Search code examples
csimdcomplex-numbersavx2

Multiplication of complex numbers using AVX2+FMA3


I have found some solutions where each AVX2 register holds both, the real and imaginary part of the complex numbers. I am interested in a solution where each AVX2 registers holds either the real or the imaginary part.
Assuming we have 4 AVX2 registers:R1, I1, R2, I2
Registers R1, I1 form 4 complex numbers. Same applies for the remaining two registers. Now I want to multiply the 4 complex numbers of R1, I1 with the 4 complex numbers of R2, I2. What would be the most efficient way to do this? Besides AVX2, FMA3 can be used as well.


Solution

  • You wrote you have AVX2, all Intel and AMD AVX2 processors also support FMA3. For this reason, I would do it like that.
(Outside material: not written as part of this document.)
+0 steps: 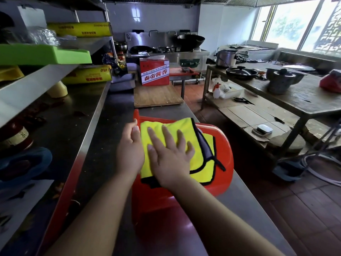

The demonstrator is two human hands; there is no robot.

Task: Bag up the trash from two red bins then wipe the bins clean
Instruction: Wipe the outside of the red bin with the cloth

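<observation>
Nearest the camera, two bare forearms reach forward over a long stainless steel counter (pixel 243 200) that runs away from the viewer. On it lies the red bin (pixel 221 145), tipped on its side with its curved wall facing up, in the middle of the counter. A yellow cloth (pixel 200 172) with dark trim is spread over the top of that wall. The right hand (pixel 169 154) lies flat on the cloth with its fingers straight and spread, pressing it against the bin. The left hand (pixel 130 145) is just beside it on the left, its fingers curled over the bin's left edge and its thumb lying on top by the edge of the cloth. Beyond the bin, a wooden cutting board (pixel 156 95) rests on the counter, and a red box (pixel 154 72) with white lettering stands at the board's far end. To the left, shelves hold a green tray (pixel 44 54) and yellow boxes of wrap (pixel 86 74). Across the tiled floor on the right stands a worn table (pixel 304 100) carrying a stone mortar (pixel 282 80) and a lidded black pan (pixel 241 72). A white spray bottle (pixel 216 90) sits on the table's lower shelf. At the far wall a dark wok (pixel 191 40) sits on a steel stove.
</observation>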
    // 4 FP64 complex numbers stored in 2 AVX vectors,
    // de-interleaved into real and imaginary vectors
    struct Complex4
    {
        __m256d r, i;
    };
    
    // Multiply 4 complex numbers by another 4 numbers
    Complex4 mul4( Complex4 a, Complex4 b )
    {
        Complex4 prod;
        prod.r = _mm256_mul_pd( a.r, b.r );
        prod.i = _mm256_mul_pd( a.r, b.i );
        prod.r = _mm256_fnmadd_pd( a.i, b.i, prod.r );
        prod.i = _mm256_fmadd_pd( a.i, b.r, prod.i );
        return prod;
    }
    

    Or if you targeting that one VIA processor which doesn’t have FMA, replace the FMA intrinsics with the following lines:

    prod.r = _mm256_sub_pd( prod.r, _mm256_mul_pd( a.i, b.i ) );
    prod.i = _mm256_add_pd( prod.i, _mm256_mul_pd( a.i, b.r ) );